= Exercise details =
The listing must be reproduced in full, exactly as it stands.

= Data block =
***

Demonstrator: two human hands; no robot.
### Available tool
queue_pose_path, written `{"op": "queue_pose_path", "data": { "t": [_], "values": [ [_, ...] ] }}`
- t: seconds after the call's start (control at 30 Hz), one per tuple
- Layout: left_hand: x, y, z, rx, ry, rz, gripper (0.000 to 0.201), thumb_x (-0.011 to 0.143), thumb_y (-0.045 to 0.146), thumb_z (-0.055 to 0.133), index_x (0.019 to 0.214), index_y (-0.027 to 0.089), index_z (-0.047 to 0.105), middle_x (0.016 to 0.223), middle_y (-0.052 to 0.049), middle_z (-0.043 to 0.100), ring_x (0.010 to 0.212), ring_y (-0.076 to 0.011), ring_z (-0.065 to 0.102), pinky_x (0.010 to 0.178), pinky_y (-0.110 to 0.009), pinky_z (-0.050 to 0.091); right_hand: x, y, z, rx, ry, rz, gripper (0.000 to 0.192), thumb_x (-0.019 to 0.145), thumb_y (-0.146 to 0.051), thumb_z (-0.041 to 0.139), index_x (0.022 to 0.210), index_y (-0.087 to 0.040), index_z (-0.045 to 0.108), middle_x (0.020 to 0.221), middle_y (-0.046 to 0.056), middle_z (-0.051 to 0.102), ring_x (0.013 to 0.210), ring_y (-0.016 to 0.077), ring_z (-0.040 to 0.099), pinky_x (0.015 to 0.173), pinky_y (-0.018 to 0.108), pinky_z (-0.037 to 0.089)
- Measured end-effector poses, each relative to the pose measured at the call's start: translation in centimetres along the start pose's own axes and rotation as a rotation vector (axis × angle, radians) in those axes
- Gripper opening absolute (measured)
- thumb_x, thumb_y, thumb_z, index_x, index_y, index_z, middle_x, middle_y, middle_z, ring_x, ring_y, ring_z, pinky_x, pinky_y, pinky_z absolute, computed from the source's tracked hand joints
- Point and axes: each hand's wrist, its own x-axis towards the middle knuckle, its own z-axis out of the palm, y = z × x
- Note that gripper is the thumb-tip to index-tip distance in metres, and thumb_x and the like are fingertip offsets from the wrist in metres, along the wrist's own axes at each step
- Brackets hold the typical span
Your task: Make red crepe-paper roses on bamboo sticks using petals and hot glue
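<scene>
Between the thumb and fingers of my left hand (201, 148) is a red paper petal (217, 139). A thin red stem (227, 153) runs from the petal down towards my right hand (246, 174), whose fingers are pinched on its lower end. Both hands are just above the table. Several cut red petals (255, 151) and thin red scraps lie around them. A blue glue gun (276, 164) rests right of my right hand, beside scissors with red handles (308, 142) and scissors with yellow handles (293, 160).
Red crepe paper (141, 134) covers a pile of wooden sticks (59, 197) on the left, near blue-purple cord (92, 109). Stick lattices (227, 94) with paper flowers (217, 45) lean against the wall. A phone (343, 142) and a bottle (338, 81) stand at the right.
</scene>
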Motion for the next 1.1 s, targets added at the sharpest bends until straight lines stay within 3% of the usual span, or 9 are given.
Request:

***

= Reply =
Demonstrator: two human hands; no robot.
### Available tool
queue_pose_path, written `{"op": "queue_pose_path", "data": { "t": [_], "values": [ [_, ...] ] }}`
- t: seconds after the call's start (control at 30 Hz), one per tuple
- Layout: left_hand: x, y, z, rx, ry, rz, gripper (0.000 to 0.201), thumb_x (-0.011 to 0.143), thumb_y (-0.045 to 0.146), thumb_z (-0.055 to 0.133), index_x (0.019 to 0.214), index_y (-0.027 to 0.089), index_z (-0.047 to 0.105), middle_x (0.016 to 0.223), middle_y (-0.052 to 0.049), middle_z (-0.043 to 0.100), ring_x (0.010 to 0.212), ring_y (-0.076 to 0.011), ring_z (-0.065 to 0.102), pinky_x (0.010 to 0.178), pinky_y (-0.110 to 0.009), pinky_z (-0.050 to 0.091); right_hand: x, y, z, rx, ry, rz, gripper (0.000 to 0.192), thumb_x (-0.019 to 0.145), thumb_y (-0.146 to 0.051), thumb_z (-0.041 to 0.139), index_x (0.022 to 0.210), index_y (-0.087 to 0.040), index_z (-0.045 to 0.108), middle_x (0.020 to 0.221), middle_y (-0.046 to 0.056), middle_z (-0.051 to 0.102), ring_x (0.013 to 0.210), ring_y (-0.016 to 0.077), ring_z (-0.040 to 0.099), pinky_x (0.015 to 0.173), pinky_y (-0.018 to 0.108), pinky_z (-0.037 to 0.089)
- Measured end-effector poses, each relative to the pose measured at the call's start: translation in centimetres along the start pose's own axes and rotation as a rotation vector (axis × angle, radians) in those axes
- Gripper opening absolute (measured)
- thumb_x, thumb_y, thumb_z, index_x, index_y, index_z, middle_x, middle_y, middle_z, ring_x, ring_y, ring_z, pinky_x, pinky_y, pinky_z absolute, computed from the source's tracked hand joints
- Point and axes: each hand's wrist, its own x-axis towards the middle knuckle, its own z-axis out of the palm, y = z × x
- Note that gripper is the thumb-tip to index-tip distance in metres, and thumb_x and the like are fingertip offsets from the wrist in metres, along the wrist's own axes at each step
- Brackets hold the typical span
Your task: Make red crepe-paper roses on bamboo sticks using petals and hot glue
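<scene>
Between the thumb and fingers of my left hand (201, 148) is a red paper petal (217, 139). A thin red stem (227, 153) runs from the petal down towards my right hand (246, 174), whose fingers are pinched on its lower end. Both hands are just above the table. Several cut red petals (255, 151) and thin red scraps lie around them. A blue glue gun (276, 164) rests right of my right hand, beside scissors with red handles (308, 142) and scissors with yellow handles (293, 160).
Red crepe paper (141, 134) covers a pile of wooden sticks (59, 197) on the left, near blue-purple cord (92, 109). Stick lattices (227, 94) with paper flowers (217, 45) lean against the wall. A phone (343, 142) and a bottle (338, 81) stand at the right.
</scene>
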Motion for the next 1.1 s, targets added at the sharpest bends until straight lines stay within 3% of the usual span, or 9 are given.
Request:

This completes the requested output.